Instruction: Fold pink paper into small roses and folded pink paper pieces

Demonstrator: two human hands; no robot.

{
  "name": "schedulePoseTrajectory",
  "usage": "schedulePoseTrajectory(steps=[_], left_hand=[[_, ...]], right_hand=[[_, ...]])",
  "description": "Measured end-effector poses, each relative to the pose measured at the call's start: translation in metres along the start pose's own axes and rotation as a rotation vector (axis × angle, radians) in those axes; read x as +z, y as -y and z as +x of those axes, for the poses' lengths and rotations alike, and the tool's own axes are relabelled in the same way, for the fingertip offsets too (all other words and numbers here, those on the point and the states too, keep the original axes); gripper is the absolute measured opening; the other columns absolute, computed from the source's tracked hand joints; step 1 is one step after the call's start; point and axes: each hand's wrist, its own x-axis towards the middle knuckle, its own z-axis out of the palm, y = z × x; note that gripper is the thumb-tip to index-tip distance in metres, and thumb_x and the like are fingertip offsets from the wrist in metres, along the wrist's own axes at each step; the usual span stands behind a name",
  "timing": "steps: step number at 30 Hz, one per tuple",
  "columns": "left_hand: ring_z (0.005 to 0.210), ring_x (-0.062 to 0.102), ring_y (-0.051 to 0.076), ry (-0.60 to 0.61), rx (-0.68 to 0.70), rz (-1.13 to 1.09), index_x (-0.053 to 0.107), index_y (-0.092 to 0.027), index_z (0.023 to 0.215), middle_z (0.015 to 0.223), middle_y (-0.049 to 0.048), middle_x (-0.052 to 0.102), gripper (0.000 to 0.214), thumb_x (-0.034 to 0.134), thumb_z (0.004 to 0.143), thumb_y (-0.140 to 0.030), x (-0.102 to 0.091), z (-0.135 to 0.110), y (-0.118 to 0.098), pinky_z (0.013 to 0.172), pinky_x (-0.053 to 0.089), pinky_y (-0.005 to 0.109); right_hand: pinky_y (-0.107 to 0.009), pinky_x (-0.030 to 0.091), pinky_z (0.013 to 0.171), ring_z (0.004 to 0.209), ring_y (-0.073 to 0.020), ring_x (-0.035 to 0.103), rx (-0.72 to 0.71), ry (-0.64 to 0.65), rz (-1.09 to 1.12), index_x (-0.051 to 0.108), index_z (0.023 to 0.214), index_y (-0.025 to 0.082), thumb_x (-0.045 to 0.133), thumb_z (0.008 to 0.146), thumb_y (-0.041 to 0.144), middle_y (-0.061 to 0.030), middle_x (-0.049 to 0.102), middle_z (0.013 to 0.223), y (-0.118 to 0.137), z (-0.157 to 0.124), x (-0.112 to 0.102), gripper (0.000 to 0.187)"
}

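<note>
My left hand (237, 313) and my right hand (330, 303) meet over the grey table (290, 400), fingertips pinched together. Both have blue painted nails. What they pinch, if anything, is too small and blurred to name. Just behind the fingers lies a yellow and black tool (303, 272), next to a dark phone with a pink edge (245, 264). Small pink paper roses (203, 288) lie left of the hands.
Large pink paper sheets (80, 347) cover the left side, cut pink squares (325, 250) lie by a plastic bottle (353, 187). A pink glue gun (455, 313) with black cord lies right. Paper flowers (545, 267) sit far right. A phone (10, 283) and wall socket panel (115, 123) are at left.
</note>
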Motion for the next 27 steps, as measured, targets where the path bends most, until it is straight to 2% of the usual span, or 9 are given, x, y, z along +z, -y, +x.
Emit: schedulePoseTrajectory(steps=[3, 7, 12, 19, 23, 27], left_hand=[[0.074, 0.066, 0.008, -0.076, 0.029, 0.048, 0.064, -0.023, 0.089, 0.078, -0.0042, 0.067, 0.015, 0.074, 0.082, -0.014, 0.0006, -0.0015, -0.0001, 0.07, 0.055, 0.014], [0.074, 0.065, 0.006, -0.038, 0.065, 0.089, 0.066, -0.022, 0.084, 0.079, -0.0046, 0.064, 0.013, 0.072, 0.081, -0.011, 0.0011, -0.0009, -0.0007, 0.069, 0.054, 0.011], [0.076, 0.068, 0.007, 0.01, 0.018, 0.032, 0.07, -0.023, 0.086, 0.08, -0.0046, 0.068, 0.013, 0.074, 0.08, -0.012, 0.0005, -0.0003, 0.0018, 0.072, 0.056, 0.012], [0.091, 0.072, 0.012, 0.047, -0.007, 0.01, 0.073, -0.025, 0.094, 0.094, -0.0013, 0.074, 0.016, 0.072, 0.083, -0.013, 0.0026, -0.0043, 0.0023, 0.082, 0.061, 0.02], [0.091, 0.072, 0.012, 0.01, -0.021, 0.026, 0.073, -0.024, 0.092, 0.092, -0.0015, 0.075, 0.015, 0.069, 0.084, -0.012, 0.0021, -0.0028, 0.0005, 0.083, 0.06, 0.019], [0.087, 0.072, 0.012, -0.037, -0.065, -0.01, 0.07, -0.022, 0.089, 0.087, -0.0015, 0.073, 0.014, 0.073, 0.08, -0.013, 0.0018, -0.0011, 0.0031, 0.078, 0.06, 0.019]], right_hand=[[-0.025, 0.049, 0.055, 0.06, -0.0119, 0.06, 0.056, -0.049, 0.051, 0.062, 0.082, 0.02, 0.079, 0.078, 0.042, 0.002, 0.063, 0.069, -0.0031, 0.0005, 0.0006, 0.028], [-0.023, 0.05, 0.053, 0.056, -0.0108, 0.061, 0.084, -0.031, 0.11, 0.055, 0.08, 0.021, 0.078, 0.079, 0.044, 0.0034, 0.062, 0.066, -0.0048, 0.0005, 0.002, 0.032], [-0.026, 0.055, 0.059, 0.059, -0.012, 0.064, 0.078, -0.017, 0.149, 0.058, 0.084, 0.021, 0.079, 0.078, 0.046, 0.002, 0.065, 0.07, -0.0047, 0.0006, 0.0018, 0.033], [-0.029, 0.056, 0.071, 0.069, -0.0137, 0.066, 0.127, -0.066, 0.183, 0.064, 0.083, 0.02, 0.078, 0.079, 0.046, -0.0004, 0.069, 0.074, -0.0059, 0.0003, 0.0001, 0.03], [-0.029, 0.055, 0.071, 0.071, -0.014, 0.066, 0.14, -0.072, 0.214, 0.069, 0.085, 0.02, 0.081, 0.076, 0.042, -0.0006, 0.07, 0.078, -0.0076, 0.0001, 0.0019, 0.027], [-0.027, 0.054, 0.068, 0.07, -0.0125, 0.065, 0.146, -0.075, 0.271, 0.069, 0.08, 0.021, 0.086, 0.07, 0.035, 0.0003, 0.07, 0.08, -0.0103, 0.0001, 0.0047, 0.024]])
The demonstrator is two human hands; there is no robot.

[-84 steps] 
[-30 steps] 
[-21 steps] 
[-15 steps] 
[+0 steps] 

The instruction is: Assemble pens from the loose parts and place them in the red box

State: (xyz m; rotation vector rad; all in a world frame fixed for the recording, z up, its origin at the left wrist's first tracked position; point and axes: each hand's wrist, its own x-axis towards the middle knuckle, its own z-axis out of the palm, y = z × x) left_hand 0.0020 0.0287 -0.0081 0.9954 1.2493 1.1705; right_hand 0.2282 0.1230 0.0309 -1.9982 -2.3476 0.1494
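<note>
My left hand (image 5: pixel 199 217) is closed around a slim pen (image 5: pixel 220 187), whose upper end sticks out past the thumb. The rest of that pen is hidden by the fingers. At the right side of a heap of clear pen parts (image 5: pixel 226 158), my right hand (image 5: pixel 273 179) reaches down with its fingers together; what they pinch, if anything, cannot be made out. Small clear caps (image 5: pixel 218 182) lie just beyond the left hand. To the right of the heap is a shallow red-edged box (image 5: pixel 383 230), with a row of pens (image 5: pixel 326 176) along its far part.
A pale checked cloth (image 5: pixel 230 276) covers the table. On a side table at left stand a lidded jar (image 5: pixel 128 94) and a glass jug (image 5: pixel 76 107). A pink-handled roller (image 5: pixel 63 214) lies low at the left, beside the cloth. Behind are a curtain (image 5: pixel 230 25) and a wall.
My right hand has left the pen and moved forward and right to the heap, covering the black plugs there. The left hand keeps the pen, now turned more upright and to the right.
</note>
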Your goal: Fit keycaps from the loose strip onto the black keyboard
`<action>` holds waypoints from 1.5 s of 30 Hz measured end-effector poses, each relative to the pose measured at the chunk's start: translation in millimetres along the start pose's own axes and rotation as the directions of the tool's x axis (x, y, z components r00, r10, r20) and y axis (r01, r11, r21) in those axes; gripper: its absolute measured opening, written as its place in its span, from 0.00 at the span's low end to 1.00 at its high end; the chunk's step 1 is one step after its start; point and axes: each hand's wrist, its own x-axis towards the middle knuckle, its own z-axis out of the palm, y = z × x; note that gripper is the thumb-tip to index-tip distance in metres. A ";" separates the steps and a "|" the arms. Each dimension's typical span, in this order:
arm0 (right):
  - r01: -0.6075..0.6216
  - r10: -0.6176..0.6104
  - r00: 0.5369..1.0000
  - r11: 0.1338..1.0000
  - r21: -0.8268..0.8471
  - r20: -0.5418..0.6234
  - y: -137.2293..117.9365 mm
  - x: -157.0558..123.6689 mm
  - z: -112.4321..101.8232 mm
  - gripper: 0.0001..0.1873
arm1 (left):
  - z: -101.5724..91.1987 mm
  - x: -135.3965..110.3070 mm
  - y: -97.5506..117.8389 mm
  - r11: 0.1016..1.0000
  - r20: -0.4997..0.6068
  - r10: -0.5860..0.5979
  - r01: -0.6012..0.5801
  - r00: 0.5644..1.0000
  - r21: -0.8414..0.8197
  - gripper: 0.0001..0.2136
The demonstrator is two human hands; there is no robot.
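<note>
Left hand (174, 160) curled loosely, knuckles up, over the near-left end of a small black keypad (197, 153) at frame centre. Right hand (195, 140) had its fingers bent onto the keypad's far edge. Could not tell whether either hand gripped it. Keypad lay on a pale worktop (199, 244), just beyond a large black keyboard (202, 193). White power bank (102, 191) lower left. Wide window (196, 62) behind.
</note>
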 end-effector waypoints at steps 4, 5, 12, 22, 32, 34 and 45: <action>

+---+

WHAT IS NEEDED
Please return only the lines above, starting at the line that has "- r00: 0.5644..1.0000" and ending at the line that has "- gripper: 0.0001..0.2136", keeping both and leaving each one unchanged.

RESULT BELOW
  - r00: 0.5644..1.0000
  - r21: -0.8414..0.8197
  - gripper: 0.0001..0.2136

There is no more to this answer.